An exact reproduction of all the data is needed, with no images in it.
Start of Collected data
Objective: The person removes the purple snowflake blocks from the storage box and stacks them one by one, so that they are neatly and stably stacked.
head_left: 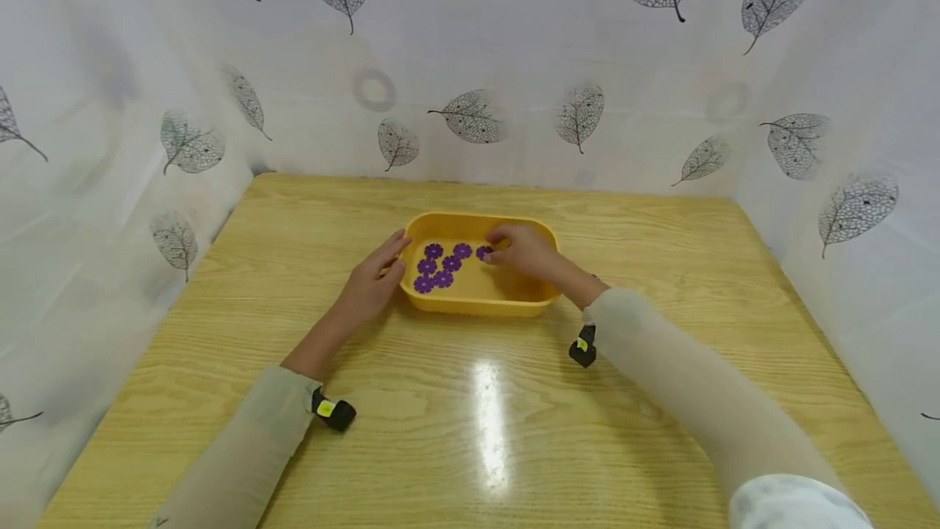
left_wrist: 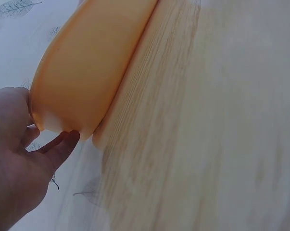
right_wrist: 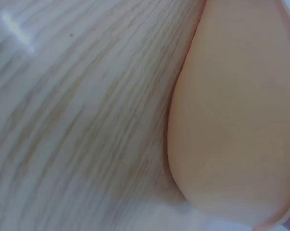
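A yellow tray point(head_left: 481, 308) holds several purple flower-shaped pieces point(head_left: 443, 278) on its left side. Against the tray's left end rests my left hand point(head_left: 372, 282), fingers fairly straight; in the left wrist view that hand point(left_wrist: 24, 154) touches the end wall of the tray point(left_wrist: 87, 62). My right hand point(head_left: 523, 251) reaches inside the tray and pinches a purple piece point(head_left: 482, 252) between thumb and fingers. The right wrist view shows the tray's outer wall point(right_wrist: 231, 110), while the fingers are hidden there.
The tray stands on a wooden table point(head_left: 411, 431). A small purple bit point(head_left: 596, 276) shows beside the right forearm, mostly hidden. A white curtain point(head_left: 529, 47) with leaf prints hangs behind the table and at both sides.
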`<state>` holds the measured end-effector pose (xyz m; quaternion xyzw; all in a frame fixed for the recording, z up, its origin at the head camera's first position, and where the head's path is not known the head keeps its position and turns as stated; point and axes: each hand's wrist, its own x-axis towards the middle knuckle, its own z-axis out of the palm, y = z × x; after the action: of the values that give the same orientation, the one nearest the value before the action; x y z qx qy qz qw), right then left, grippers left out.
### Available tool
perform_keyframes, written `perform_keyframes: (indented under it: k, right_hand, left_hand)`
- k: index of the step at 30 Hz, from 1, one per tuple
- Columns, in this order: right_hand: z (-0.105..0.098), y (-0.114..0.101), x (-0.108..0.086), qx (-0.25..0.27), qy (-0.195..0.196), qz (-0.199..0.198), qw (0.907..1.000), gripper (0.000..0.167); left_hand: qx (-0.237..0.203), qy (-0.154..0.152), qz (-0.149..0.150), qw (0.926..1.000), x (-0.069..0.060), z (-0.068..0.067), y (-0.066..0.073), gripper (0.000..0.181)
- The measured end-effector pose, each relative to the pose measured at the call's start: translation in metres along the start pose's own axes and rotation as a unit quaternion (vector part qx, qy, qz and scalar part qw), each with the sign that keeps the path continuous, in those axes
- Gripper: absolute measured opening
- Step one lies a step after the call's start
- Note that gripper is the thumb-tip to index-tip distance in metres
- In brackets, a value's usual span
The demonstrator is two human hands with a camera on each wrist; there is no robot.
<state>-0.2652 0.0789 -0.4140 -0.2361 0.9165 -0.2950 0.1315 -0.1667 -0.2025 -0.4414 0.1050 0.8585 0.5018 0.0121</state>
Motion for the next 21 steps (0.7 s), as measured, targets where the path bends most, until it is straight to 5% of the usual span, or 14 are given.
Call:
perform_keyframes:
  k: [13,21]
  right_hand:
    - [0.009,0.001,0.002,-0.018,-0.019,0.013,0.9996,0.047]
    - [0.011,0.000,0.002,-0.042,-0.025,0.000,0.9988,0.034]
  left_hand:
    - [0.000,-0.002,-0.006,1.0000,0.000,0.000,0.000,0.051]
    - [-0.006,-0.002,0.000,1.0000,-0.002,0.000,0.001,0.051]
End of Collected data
* **Exercise response**
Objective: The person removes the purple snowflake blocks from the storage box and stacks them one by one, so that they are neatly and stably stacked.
head_left: 
left_wrist: 
right_wrist: 
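A yellow tray point(head_left: 481, 308) holds several purple flower-shaped pieces point(head_left: 443, 278) on its left side. Against the tray's left end rests my left hand point(head_left: 372, 282), fingers fairly straight; in the left wrist view that hand point(left_wrist: 24, 154) touches the end wall of the tray point(left_wrist: 87, 62). My right hand point(head_left: 523, 251) reaches inside the tray and pinches a purple piece point(head_left: 482, 252) between thumb and fingers. The right wrist view shows the tray's outer wall point(right_wrist: 231, 110), while the fingers are hidden there.
The tray stands on a wooden table point(head_left: 411, 431). A small purple bit point(head_left: 596, 276) shows beside the right forearm, mostly hidden. A white curtain point(head_left: 529, 47) with leaf prints hangs behind the table and at both sides.
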`<state>` holds the measured end-effector pose (xyz m; quaternion xyzw; all in a frame fixed for the recording, z up, its origin at the head camera's first position, and where the head's path is not known the head keeps its position and turns as stated; point and axes: each hand's wrist, its own x-axis towards the middle knuckle, its own z-axis out of the palm, y = z × x; after the action: of the values that give the same orientation, the one nearest the value before the action; x y z qx qy qz qw), right then left, grippers left out.
### Available tool
perform_keyframes, written `perform_keyframes: (indented under it: k, right_hand, left_hand)`
- k: index of the step at 30 Hz, from 1, one per tuple
- Columns, in this order: right_hand: z (-0.105..0.098), y (-0.114..0.101), x (-0.108..0.086), qx (-0.25..0.27), qy (-0.195..0.196), qz (-0.199..0.198), qw (0.907..1.000), gripper (0.000..0.167); left_hand: qx (-0.237..0.203), qy (-0.154..0.152), qz (-0.149..0.150), qw (0.926..1.000), x (-0.069..0.060), z (-0.068..0.067), y (-0.066..0.073), gripper (0.000..0.181)
- The measured end-effector pose, each relative to the pose measured at the call's start: translation in metres along the start pose's own axes and rotation as a unit quaternion (vector part qx, qy, qz and scalar part qw), each with the sign that keeps the path continuous, in those axes
- Gripper: absolute measured opening
- Step one lies a step after the call's start
- Note that gripper is the thumb-tip to index-tip distance in metres
- In brackets, a value's usual span
The demonstrator is two human hands with a camera on each wrist; there is no robot.
<state>-0.2652 0.0789 -0.4140 -0.2361 0.9165 -0.2950 0.1315 -0.1667 -0.2025 -0.4414 0.1050 0.8585 0.5018 0.0121</state>
Motion for the next 21 steps (0.7 s), as measured, targets where the path bends most, until it is straight to 5% of the usual span, or 14 are given.
Call:
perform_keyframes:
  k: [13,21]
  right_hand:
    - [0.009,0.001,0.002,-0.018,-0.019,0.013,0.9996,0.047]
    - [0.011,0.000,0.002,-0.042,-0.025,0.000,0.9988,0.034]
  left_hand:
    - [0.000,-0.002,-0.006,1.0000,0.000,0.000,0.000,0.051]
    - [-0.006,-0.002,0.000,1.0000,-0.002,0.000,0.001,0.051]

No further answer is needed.